Un nutrito gruppo di studiosi a livello internazionale di tutto rispetto, esperti di dipendenza da cibo (food addiction), fisiologia della nutrizione, comportamenti da dipendenza e disturbi alimentari, ci mette in guardia da un problema che spesso si tende a sottovalutare.
La food addiction a volte è erroneamente vista come una debolezza da guardare con comprensione, e non quale realmente è, un problema di salute. Sebbene la food addiction non sia considerata un disturbo inserito nel DSM-5 (manuale diagnostico e statistico dei disturbi mentali), negli ultimi vent’anni la ricerca relativa a questo argomento ha fatto passi da gigante e ci fornisce dati eclatanti.
Una recente analisi di due rassegne sistematiche, che includevano 281 studi provenienti da 36 differenti paesi, ha evidenziato un tasso di dipendenza da cibo del 14% negli adulti e del 12% nei bambini. Anche se non si raggiungono i livelli del tabacco (18%) e dell’alcol (14%), i dati, soprattutto per quanto riguarda i bambini, sono senza precedenti.
È anche vero che non tutti i cibi hanno un potenziale rischio di dipendenza. Sotto accusa troviamo gli alimenti ricchi di carboidrati raffinati e grassi aggiunti, come dolci e snack salati. Questo tipo di alimenti è fortemente associato a indicatori comportamentali della dipendenza, come un eccessivo apporto, mancanza di controllo di un eccessivo consumo, eccessivo desiderio e uso continuato nonostante le conseguenze negative.

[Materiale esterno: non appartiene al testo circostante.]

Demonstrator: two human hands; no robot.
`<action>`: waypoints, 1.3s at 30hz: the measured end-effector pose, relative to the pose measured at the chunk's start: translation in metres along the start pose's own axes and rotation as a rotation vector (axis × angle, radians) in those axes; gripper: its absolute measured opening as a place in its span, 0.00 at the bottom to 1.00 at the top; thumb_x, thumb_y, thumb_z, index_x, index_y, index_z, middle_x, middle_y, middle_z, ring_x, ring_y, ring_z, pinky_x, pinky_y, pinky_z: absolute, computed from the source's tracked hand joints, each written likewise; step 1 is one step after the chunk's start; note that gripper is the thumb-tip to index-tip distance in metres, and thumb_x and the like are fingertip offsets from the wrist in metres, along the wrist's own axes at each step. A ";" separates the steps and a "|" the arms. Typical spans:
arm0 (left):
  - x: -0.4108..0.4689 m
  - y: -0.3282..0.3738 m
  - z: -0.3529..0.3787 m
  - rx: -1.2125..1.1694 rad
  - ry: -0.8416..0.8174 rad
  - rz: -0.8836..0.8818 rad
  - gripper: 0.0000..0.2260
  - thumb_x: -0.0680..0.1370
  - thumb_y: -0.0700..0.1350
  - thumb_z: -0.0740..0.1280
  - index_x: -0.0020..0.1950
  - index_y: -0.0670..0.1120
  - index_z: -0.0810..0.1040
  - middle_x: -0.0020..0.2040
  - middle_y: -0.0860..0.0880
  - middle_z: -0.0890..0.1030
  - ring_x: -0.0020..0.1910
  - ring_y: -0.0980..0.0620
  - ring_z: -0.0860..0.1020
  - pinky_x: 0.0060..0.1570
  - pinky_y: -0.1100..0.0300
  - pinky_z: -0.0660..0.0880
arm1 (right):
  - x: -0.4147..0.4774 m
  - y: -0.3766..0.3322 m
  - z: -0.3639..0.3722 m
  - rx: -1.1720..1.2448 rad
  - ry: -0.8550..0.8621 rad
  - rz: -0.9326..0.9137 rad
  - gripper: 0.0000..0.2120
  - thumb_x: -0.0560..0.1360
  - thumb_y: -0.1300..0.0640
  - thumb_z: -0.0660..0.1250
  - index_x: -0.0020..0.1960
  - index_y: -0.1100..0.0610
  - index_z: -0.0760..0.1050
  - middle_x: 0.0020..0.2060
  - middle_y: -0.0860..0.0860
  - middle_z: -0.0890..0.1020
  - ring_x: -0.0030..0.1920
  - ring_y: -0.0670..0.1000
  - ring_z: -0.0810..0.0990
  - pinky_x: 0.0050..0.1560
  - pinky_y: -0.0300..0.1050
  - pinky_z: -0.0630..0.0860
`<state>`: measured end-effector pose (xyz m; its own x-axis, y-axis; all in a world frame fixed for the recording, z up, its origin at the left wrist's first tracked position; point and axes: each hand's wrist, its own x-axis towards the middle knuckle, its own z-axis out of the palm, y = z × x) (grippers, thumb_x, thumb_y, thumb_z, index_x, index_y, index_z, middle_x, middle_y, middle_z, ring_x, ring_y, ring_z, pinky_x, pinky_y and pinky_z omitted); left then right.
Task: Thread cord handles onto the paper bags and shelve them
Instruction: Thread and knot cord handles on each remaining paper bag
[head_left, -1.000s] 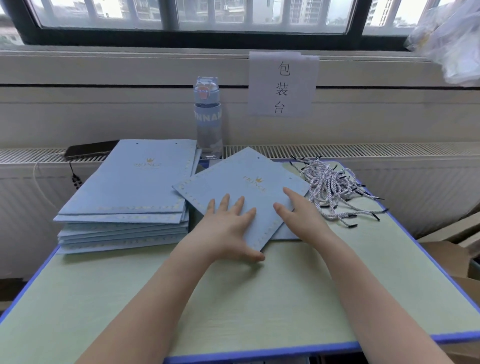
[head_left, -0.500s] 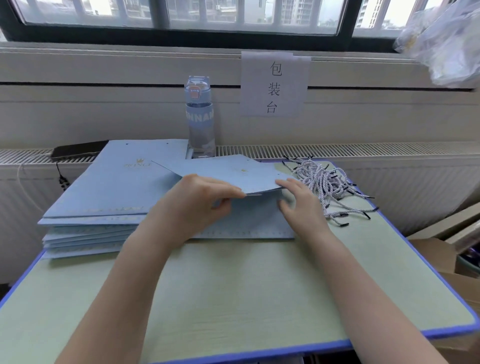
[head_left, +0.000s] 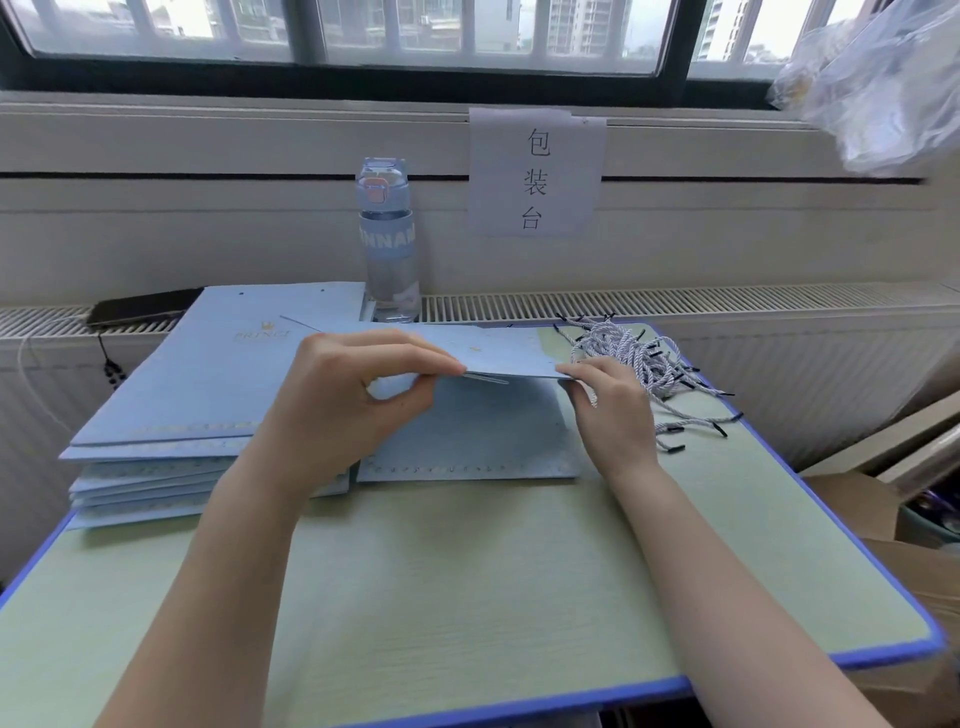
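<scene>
A light blue paper bag is held a little above the table, nearly level, its near edge toward me. My left hand pinches that edge between thumb and fingers. My right hand pinches its right corner. Under it another flat blue bag lies on the table. A stack of flat blue bags sits at the left. A heap of white twisted cord handles with black tips lies at the right, just beyond my right hand.
The pale green table has a blue rim. A clear water bottle stands at the back by the radiator. A dark phone lies on the radiator at left. Cardboard boxes sit off the table's right side.
The top bag lay flat under both palms a second ago. My hands have since taken it by its near edge and lifted it off the bag beneath.
</scene>
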<state>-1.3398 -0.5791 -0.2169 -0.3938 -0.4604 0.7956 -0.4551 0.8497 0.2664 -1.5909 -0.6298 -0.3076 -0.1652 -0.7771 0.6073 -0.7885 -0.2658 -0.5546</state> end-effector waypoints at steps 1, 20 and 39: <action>0.000 -0.003 0.000 0.022 0.021 0.014 0.07 0.73 0.35 0.69 0.46 0.43 0.84 0.43 0.51 0.83 0.44 0.57 0.80 0.51 0.62 0.77 | 0.001 -0.001 -0.001 0.027 0.068 -0.014 0.08 0.75 0.60 0.68 0.52 0.56 0.83 0.46 0.54 0.80 0.50 0.56 0.77 0.47 0.41 0.68; -0.006 0.003 0.058 0.215 0.298 -0.067 0.24 0.74 0.40 0.72 0.67 0.45 0.66 0.65 0.43 0.70 0.65 0.46 0.69 0.66 0.54 0.68 | -0.006 -0.035 -0.019 0.083 0.615 -0.391 0.02 0.73 0.64 0.72 0.43 0.62 0.83 0.35 0.55 0.77 0.35 0.53 0.72 0.43 0.38 0.70; -0.014 -0.021 0.062 0.193 0.319 -0.067 0.02 0.75 0.35 0.69 0.45 0.38 0.82 0.51 0.41 0.81 0.59 0.44 0.76 0.63 0.61 0.71 | -0.014 -0.046 -0.011 0.048 0.210 -0.618 0.18 0.72 0.70 0.56 0.56 0.63 0.80 0.51 0.58 0.82 0.52 0.57 0.79 0.52 0.51 0.76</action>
<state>-1.3748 -0.6065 -0.2673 -0.1030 -0.3841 0.9175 -0.6252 0.7425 0.2407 -1.5591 -0.6000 -0.2841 0.1941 -0.3462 0.9179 -0.7488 -0.6567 -0.0893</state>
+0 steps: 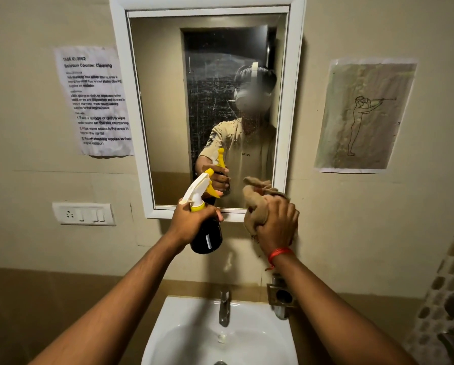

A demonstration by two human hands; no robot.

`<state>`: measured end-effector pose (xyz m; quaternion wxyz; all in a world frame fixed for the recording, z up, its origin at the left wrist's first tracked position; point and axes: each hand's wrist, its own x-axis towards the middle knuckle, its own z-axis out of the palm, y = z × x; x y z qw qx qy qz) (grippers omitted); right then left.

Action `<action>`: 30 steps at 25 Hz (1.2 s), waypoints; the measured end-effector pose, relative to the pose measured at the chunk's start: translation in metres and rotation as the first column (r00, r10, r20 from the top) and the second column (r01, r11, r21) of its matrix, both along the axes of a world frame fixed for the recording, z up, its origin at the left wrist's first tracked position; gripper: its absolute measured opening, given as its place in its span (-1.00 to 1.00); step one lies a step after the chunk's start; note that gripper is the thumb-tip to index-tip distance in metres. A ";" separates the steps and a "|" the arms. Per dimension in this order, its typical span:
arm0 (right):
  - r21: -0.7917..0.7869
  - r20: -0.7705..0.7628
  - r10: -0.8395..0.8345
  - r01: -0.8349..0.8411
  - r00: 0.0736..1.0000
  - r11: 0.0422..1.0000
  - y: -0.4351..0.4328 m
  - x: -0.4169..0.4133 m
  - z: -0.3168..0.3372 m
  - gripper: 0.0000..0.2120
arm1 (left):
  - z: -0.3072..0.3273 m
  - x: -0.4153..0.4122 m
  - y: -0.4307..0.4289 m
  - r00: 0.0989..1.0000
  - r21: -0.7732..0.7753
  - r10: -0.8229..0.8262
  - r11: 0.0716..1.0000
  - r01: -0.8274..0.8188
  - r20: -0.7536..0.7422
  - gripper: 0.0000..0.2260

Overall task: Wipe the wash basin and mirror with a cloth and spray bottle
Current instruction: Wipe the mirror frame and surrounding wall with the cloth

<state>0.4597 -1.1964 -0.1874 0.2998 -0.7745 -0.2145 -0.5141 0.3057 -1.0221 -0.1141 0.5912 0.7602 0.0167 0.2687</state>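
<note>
Up close: mirror (210,106) on wall, glass streaked, above wash basin (183,338). Left hand (191,222) wrapped tight round neck of 1 spray bottle (206,227), nozzle aimed at glass, likely ready to mist. Right hand (278,225) clenches 1 bunched cloth (257,198) at mirror's lower edge, poised to wipe. 1 tap (224,308), 2 wall papers.

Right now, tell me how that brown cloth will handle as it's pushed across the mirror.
The brown cloth looks soft and floppy: it bunches in folds inside the right hand, with a loose end sticking up. It will probably crumple rather than stay flat, so it likely needs firm palm pressure. It appears light, held easily against the mirror near its lower edge.
</note>
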 end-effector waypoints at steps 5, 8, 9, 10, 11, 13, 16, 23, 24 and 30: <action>-0.501 0.282 0.220 -0.052 0.934 0.864 0.036 -0.005 0.008 -0.47 | 0.000 -0.004 0.017 1.000 -0.032 0.021 0.999 -0.020 0.013 -0.67; -0.714 0.232 0.278 -0.031 0.932 0.699 0.056 0.021 -0.028 -0.53 | -0.001 -0.012 0.028 1.000 -0.026 0.014 1.000 -0.013 0.028 -0.73; -0.713 0.239 0.272 -0.021 0.932 0.700 0.062 0.026 -0.038 -0.52 | 0.000 -0.015 0.032 1.000 -0.010 0.007 1.000 -0.007 0.028 -0.75; -0.704 0.252 0.271 -0.016 0.929 0.710 0.067 0.027 -0.042 -0.51 | 0.000 -0.018 0.037 1.000 -0.001 0.003 1.000 -0.003 0.026 -0.73; -0.702 0.268 0.282 -0.014 0.921 0.712 0.076 0.025 -0.042 -0.51 | 0.001 -0.021 0.044 1.000 0.010 0.017 1.000 -0.017 0.025 -0.72; -0.720 0.266 0.357 -0.062 0.895 0.691 0.104 0.016 -0.034 -0.53 | 0.000 -0.031 0.063 0.998 0.020 0.051 0.998 -0.052 0.026 -0.76; -0.748 0.272 0.463 -0.117 0.844 0.653 0.164 0.002 -0.034 -0.58 | -0.003 -0.053 0.096 0.993 0.019 0.108 0.994 -0.109 0.038 -0.79; -0.834 0.119 0.688 -0.304 0.716 0.461 0.263 -0.035 -0.017 -0.65 | 0.007 -0.113 0.155 0.971 -0.048 0.207 0.978 -0.203 0.120 -0.58; -0.842 0.081 0.744 -0.355 0.663 0.407 0.272 -0.044 -0.007 -0.68 | 0.011 -0.120 0.160 0.966 -0.040 0.223 0.975 -0.219 0.131 -0.59; -0.203 -0.230 0.763 -0.797 0.604 0.569 0.307 -0.108 0.086 -0.42 | 0.046 -0.161 0.192 0.894 -0.023 0.418 0.907 -0.420 0.164 -0.70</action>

I carboidrati raffinati e i grassi richiamano livelli di dopamina extra cellulare uguali a quelli osservati con l’assunzione di sostanze come la nicotina e l’alcol. I cibi industriali ultraprocessati contengono ingredienti non disponibili nelle nostre cucine e rappresentano la fonte principale di carboidrati raffinati e grassi aggiunti nella fornitura alimentare moderna. Infatti, mentre gli alimenti naturali o minimamente processati contengono carboidrati o grassi, raramente li contengono tutti e due. Ad esempio, 100 g di mela forniscono 55 kcal da carboidrati e 1,5 kcal da grassi (circa 36:1), oppure 100 g di salmone forniscono 0 kcal da carboidrati e 73 kcal da lipidi (circa 0:1).
Al contrario, molti cibi ultraprocessati contengono livelli molto più alti sia di carboidrati che di grassi, in simili proporzioni. Ad esempio, 100 g di cioccolato contengono 273 kcal da carboidrati e 266 kcal da lipidi (1:1). Questa combinazione sembra aumentare l’effetto addictive a livello cerebrale.
I cibi ultraprocessati generalmente sono maggiormente biodisponibili e potenzialmente hanno la capacità di influenzare il cervello più rapidamente. Anche i cibi che noi cuciniamo con ingredienti ultraprocessati, come zucchero e burro, potrebbero essere causa di dipendenza.
Gli Autori sottolineano la necessità di informare la popolazione riguardo queste tematiche e di continuare la ricerca per produrre dati sempre più aggiornati e utili.
Bibliografia
Gearhardt A, et al. Social, clinical, and policy implications of ultraprocessed food addiction. BMJ 2023;383:e075354.